The Second Try

Nothing says 1962 like Fullerton City Hall

Back in 2020 our Lords and Masters at City Hall cooked up a plan to impose a sales tax increase upon people buying stuff in Fullerton. It was staff-driven natch, and lazy liberals Zahra, Quirk-Silva, Flory and Fitzgerald were on board. It was called Measure S. See, they figured the path of least resistance was deploying a new tax rather than finally exercising fiscal restraint.

Measure S Covid Lie
The Big Lie

Measure S soon found itself in the crosshairs of Fullerton anti-tax advocates and some well-placed signs describing the true nature of the beast doomed it to failure come election time.

Well guess what? They’re at it again. This time the idea is something called a Pension Obligation Bond, a mechanism for paying off part of Fullerton’s massive unfunded pension actuarial liability at CalPERS, the State’s giant pension administrator.

An introductory briefing was on the Council’s agenda last Tuesday to start the cheerleading process – a process that will entail the employment of an “expert” who will certainly benefit from a positive result; and of course “bond counsel” the legal camp-followers who push bonds on lazy elected officials after a hot meal and a few glasses of wine.
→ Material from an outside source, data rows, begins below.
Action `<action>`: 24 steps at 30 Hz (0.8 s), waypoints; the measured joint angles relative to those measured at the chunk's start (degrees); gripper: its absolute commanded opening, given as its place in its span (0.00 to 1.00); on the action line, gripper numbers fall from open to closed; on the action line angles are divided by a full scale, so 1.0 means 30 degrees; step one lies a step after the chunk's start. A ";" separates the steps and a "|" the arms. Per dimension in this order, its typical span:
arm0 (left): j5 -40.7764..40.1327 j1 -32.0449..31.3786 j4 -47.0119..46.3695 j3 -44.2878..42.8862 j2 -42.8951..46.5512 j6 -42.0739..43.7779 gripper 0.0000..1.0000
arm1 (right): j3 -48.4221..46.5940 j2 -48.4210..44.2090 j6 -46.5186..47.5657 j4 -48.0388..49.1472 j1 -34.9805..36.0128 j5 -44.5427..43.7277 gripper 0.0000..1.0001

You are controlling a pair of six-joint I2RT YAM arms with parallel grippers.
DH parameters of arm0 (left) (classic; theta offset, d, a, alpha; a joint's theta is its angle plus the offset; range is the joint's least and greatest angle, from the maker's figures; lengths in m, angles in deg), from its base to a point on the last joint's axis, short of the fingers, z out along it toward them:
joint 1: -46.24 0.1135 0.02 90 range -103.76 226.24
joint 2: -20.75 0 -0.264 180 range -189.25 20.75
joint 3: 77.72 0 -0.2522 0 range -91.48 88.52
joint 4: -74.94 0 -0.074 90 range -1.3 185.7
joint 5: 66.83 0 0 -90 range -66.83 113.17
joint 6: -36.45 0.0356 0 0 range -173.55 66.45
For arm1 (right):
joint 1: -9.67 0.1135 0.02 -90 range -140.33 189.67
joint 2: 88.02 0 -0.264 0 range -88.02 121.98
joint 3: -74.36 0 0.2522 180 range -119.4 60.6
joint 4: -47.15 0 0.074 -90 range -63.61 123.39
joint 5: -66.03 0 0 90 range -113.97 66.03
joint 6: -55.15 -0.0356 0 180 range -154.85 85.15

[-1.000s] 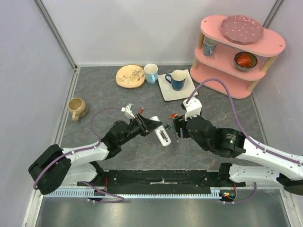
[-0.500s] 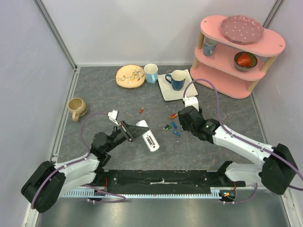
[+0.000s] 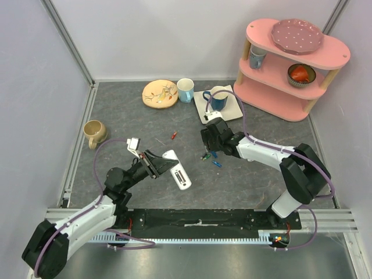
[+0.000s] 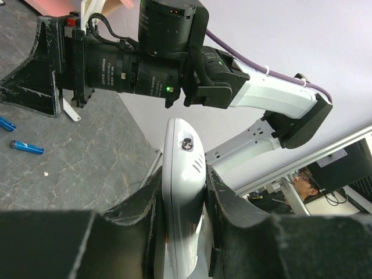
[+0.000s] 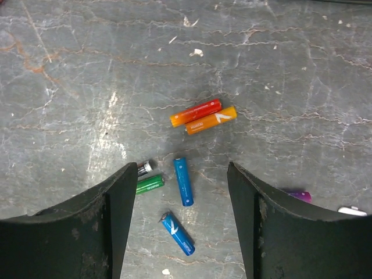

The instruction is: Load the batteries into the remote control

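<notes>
Above batteries (image 5: 203, 116), right gripper (image 5: 181, 168) spread wide, empty; left gripper (image 4: 183, 195) clamped tight on remote control (image 4: 183, 151).

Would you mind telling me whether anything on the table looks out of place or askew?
The batteries lie scattered loose on the table, pointing different ways; one stray red-orange battery sits apart from the cluster. Nothing looks damaged.

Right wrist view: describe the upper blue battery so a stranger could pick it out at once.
Start at the grey table, in the gap between the dark fingers of the right hand. Below the orange pair lies a blue battery, pointing straight up the picture beside a green battery; its blue twin lies lower, slanted.
</notes>
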 measured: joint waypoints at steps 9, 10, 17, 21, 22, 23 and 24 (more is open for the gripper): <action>-0.0109 0.0073 0.2645 0.0007 0.1843 0.0772 0.02 | 0.1515 -0.0670 0.0933 0.0270 0.0000 0.0874 0.54; -0.0124 0.0073 0.2681 0.0007 0.1734 0.0787 0.02 | 0.1800 -0.0750 0.1020 0.0255 0.0000 0.0874 0.53; -0.0095 0.0073 0.2565 0.0029 0.0240 0.0787 0.02 | 0.2295 -0.0780 0.1144 0.0372 0.0000 0.0925 0.48; -0.0095 0.0073 0.2397 0.0058 0.0248 0.0787 0.02 | 0.2295 -0.0692 0.1224 0.0488 0.0000 0.0933 0.44; -0.0102 0.0073 0.2375 0.0058 0.0313 0.0787 0.02 | 0.2295 -0.0612 0.1231 0.0495 0.0000 0.0940 0.43; -0.0102 0.0073 0.2382 0.0058 0.0408 0.0787 0.02 | 0.2295 -0.0510 0.1246 0.0539 0.0000 0.0940 0.42; -0.0109 0.0073 0.2375 0.0058 0.0503 0.0787 0.02 | 0.2295 -0.0386 0.1268 0.0590 0.0000 0.0940 0.42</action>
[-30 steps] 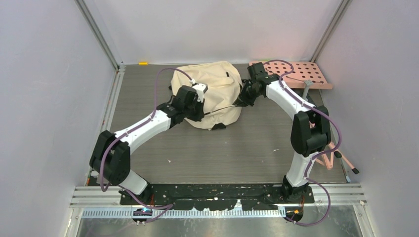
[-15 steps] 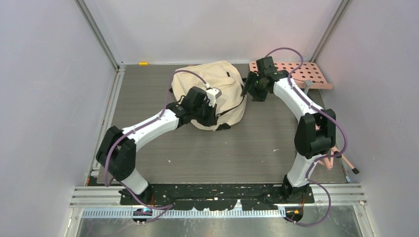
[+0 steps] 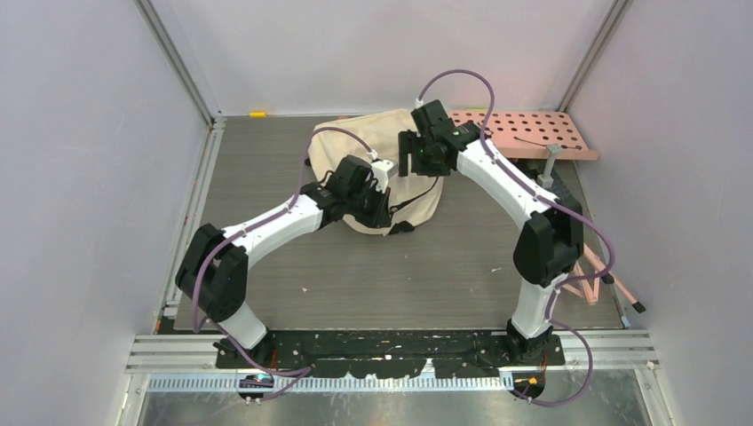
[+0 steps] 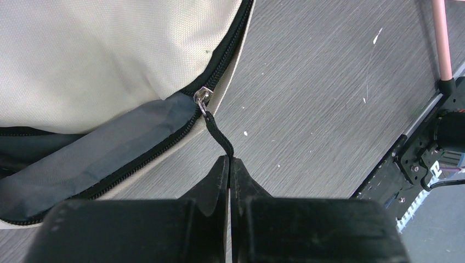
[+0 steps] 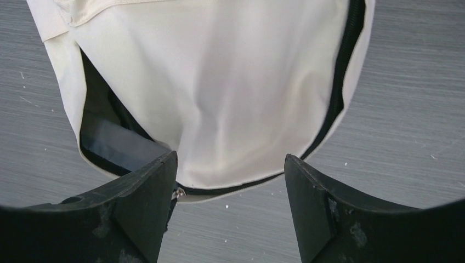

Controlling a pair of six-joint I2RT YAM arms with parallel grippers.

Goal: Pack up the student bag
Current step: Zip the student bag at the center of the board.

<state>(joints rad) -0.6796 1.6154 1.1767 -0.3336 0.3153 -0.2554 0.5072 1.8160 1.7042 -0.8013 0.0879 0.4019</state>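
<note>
The student bag (image 3: 417,202), cream fabric with black zippers, lies at the back middle of the table. My left gripper (image 4: 229,159) is shut on the black zipper pull strap (image 4: 219,134) at the bag's near edge (image 3: 384,211). The strap runs taut to the metal slider (image 4: 202,97). Behind the slider the zipper gapes and shows grey lining (image 4: 98,159). My right gripper (image 5: 230,164) hovers open above the bag (image 5: 219,82) with nothing between its fingers. In the top view that right gripper (image 3: 410,161) sits over the bag's right side.
A pink perforated board (image 3: 533,129) lies at the back right corner, with a small grey post (image 3: 551,160) by it. Pink-handled rods (image 3: 604,284) lie at the right edge beside the right arm. A small yellow piece (image 3: 257,114) sits by the back wall.
My right gripper opened, let go of the bag's right edge, rose and swung left over the bag. My left gripper pulled the zipper strap a little to the right, then held.
</note>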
As everybody knows, the interest on the bonds are ultimately backed up by the collateral of new property taxes. This revenue would go to pay down the pension debt and free up money owed to CalPERS for staff salaries and benefits that will ultimately, and ironically, increase pension debt.

Here’s the second kicker: because a pension obligation bond is not deemed new debt, per se, but a sort of pea-under-the-walnut shell maneuver, no vote of the people is required – as it is in the case of general obligation bonds. It just gets “validated” by a judge and goes through on the nod unless challenged. Ouch. Of course the Council, if it wanted to could put the issue on a ballot anyhow, if they chose to move ahead with this scheme.

Of course the strategy for this type of thing is to reprimand opponents by citing the fact that the daily cost is little more than a Big Mac, or some other trifle and in return we get…what do we get again? Our loyal and devoted “public safety” club will almost certainly gobble up the lion’s share of this taxpayer largesse, just like they already do, and we’ll be even worse off than we already are, and no desperately needed cultural changes will have been made.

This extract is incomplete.